#### EXERCISE BRIEF
Below are some records. How many of their lines contain the string "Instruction"? Give the number only.

#### RECORDS SHOWN
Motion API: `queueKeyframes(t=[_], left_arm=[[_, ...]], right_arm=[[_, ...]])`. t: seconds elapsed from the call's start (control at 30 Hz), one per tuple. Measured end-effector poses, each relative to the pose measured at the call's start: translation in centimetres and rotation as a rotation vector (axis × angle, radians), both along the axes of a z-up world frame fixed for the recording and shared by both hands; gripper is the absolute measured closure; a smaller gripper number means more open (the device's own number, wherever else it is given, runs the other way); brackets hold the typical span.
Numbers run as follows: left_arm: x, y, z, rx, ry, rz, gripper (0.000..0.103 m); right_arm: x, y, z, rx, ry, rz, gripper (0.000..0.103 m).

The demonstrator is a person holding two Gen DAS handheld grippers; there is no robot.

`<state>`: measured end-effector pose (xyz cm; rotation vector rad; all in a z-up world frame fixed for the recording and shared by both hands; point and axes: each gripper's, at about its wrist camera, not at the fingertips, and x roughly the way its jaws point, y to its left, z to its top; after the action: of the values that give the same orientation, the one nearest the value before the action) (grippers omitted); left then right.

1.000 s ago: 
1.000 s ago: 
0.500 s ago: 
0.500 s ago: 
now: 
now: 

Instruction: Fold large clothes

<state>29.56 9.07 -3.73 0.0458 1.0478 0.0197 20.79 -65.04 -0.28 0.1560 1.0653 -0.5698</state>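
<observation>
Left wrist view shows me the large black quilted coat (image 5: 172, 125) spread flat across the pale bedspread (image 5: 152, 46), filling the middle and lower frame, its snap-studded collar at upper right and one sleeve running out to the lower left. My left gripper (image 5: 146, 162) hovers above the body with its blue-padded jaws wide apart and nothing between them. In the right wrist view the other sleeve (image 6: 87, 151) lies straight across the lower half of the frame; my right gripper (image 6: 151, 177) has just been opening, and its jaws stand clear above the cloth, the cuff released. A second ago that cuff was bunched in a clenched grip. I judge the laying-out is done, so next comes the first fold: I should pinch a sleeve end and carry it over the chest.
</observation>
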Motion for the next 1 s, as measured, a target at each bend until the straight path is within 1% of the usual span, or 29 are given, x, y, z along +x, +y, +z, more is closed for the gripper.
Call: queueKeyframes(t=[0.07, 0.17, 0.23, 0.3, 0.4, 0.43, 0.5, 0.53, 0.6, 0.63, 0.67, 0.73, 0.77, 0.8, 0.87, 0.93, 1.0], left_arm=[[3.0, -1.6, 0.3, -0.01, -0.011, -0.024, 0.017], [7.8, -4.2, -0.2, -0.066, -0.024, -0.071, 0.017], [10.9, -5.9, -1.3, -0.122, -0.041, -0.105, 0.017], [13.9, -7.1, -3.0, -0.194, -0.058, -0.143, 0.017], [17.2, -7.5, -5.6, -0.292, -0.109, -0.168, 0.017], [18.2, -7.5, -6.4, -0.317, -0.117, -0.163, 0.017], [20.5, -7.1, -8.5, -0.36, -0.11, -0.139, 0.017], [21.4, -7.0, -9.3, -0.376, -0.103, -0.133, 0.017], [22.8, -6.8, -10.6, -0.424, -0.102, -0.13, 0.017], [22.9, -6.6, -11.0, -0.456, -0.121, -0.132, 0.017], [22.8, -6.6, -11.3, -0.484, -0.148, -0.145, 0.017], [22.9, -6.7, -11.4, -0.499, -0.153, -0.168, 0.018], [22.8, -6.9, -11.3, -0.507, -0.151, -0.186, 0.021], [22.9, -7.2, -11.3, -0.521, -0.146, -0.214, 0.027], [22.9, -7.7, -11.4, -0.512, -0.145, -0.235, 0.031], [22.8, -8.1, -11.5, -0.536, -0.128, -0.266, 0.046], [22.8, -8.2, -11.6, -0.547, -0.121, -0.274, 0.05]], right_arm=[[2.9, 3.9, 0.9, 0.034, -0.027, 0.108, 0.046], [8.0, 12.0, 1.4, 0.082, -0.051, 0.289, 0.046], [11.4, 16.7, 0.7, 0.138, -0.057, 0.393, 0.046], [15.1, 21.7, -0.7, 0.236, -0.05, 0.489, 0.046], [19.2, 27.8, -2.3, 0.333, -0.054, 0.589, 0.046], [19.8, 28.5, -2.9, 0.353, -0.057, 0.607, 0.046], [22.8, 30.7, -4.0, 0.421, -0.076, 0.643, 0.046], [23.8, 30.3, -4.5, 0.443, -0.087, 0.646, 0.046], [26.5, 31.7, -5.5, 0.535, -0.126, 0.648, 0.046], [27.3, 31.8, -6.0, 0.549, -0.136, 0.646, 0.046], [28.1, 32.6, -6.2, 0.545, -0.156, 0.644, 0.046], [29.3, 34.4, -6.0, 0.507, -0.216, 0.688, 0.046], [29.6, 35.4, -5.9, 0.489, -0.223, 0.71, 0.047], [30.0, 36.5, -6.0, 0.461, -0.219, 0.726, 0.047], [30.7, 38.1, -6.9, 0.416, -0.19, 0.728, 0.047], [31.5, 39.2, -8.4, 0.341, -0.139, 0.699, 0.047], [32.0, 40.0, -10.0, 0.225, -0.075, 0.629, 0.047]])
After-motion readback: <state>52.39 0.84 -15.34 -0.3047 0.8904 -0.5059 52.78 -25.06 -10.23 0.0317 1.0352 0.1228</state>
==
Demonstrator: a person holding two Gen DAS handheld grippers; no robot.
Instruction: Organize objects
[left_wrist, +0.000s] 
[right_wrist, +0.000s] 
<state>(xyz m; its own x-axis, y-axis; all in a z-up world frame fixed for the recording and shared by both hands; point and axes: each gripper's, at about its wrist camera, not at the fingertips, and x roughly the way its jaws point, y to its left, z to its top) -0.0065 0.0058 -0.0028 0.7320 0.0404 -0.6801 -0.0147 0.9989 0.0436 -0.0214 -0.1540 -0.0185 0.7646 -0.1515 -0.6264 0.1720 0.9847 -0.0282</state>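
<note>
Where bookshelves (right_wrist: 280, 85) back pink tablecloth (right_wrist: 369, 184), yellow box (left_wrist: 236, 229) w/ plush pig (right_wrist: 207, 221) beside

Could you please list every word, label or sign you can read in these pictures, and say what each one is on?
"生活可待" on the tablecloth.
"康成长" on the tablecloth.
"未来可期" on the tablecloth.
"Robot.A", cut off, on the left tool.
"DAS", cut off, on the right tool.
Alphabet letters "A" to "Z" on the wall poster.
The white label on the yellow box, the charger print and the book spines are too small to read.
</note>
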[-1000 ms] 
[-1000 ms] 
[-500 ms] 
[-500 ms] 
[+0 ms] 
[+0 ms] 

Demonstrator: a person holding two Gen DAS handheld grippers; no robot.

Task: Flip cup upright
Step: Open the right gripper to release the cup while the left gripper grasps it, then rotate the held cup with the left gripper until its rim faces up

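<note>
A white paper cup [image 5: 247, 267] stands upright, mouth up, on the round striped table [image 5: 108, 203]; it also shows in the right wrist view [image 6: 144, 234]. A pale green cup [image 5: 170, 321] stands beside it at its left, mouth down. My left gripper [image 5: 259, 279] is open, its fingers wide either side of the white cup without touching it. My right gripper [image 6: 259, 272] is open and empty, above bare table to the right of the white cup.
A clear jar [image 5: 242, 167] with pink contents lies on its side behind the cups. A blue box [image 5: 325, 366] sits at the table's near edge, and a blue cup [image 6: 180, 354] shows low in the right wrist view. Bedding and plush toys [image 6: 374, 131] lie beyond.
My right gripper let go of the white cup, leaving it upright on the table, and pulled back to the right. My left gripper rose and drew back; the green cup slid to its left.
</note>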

#### SOLVED PROBLEM
2